Os pais, que tanto se preocupam (e bem) com a educação dos filhos e em garantir o seu lugar no Mundo, continuam insuficientemente preocupados em assegurar que esse mesmo Mundo subsiste. Talvez por verem essa como uma questão importante, mas não urgente. O pior é que é urgente, sim: 2030 é apontado pelos cientistas como o ano em que se atinge um ponto de não retorno, caso nos mantenhamos nesta trajectória. À escala do Planeta e perante a exigência dos compromissos políticos necessários, 2030 é amanhã. Felizmente, os filhos, a quem deixamos essa trágica herança, compreendem-no e começam a indignar-se. A eles se devem protestos à escala mundial e o tom de emergência que o tema, já tarde, adquiriu. E só por isso ainda resta esperança.
Não basta responder para fins estatísticos que nos preocupamos. É preciso perceber em que é que mudamos. De que é que estamos dispostos a abdicar. Do carro dia-sim-dia-sim em trajectos urbanos que são, tantas vezes, de 5 km apenas e que tão bem se fariam de transportes públicos ou de bicicleta? De parte da carne que consumimos? Das embalagens de plástico, quando na mesma estante há produtos com embalagens mais amigáveis (ou nenhumas, no caso da fruta/legumes, talho e charcutaria). Ou da roupa descartável, comprada em excesso e fabricada sem condições humanas nem ecológicas? Até que ponto cada um de nós se apercebe que lhe cabe, também a si, mudar? Não apenas pelo impacto das nossas escolhas em si, mas pela pressão que isso causa na indústria e no sector empresarial em geral.
Acabo como comecei: arrancou a 21 de Setembro a Cimeira da Acção Climática e por isso, por todo o Mundo, ocorrem greves, marchas e manifestações naquela que visa ser a maior manifestação mundial jamais organizada – a decorrer de 20 a 27 de Setembro. Neste dia 20, em que metade do Planeta saiu à rua, vi-me grega em Portugal, para encontrar online algo que se assemelhasse a um evento. Mais difícil ainda foi encontrar o evento em si, apesar de ter escolhido aquele que, em Lisboa, me parecia óbvio.

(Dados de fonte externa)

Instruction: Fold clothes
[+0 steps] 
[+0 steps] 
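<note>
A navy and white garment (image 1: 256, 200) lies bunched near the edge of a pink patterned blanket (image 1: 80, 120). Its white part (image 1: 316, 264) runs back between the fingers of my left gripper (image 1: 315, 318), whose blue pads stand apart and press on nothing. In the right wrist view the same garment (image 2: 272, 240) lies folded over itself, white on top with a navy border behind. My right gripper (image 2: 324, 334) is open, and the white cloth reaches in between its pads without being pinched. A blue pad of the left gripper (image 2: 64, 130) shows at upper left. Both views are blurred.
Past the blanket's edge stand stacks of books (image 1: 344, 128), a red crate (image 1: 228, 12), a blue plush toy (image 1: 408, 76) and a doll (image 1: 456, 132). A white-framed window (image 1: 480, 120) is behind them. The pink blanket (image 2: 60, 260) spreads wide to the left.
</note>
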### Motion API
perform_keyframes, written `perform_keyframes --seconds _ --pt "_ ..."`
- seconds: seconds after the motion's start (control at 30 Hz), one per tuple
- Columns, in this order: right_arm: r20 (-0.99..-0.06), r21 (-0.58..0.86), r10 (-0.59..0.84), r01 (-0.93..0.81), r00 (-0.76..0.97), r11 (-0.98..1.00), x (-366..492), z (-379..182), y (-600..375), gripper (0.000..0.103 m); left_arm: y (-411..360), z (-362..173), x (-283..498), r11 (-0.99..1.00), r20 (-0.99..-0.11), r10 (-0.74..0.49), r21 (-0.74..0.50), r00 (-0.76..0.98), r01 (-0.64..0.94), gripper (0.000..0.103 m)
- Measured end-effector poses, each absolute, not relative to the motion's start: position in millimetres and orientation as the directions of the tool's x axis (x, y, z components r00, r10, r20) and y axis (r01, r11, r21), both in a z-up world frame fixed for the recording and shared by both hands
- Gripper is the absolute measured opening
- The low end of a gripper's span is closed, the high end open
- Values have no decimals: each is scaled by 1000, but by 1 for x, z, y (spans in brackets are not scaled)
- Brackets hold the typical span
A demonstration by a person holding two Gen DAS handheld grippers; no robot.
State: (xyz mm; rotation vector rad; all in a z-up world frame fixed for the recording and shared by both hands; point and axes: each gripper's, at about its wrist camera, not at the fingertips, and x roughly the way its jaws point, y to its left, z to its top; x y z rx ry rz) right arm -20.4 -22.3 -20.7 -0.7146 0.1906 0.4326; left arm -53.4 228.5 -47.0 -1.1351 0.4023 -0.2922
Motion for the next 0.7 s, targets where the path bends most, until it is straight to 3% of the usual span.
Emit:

É verdade que os portugueses são pouco de se manifestar. Basta olhar para o país vizinho para notar o contraste. Os nossos brandos costumes têm aspectos bons, mas outros em que andam rés-vés a roçar a apatia. Porém, é também verdade que se manifestam quando sentem e que, nessas alturas, saem de casa e são solidários como poucos. Só que para sentir têm que estar informados – e aqui volta o papel fundamental dos media na tomada de consciência da sociedade civil.
Os portugueses saem à rua, se souberem que outros os acompanham. Que a sua ida terá significado, que manifestarem-se fará diferença. Se um evento for organizado e falado por todos – mesmo por aqueles que, tipicamente, não são dados a estas coisas.
No dia em que o Mundo está em greve pelo clima, pergunto-me onde estão as nossas instituições? Onde estão as mais relevantes ligas e organizações de protecção da natureza, as associações florestais e agrícolas, os partidos políticos, as escolas, as grandes empresas e, finalmente, onde estão as universidades? Onde estão aqueles que têm meios de divulgação e a quem caberia dar o pontapé de saída para que Portugal fizesse a sua parte num movimento que é massivo e mundial?
Este é um assunto de adultos, mas são os mais novos que lhe têm dado voz, organizando-se através das redes sociais. Dia 27, façamos-lhes companhia.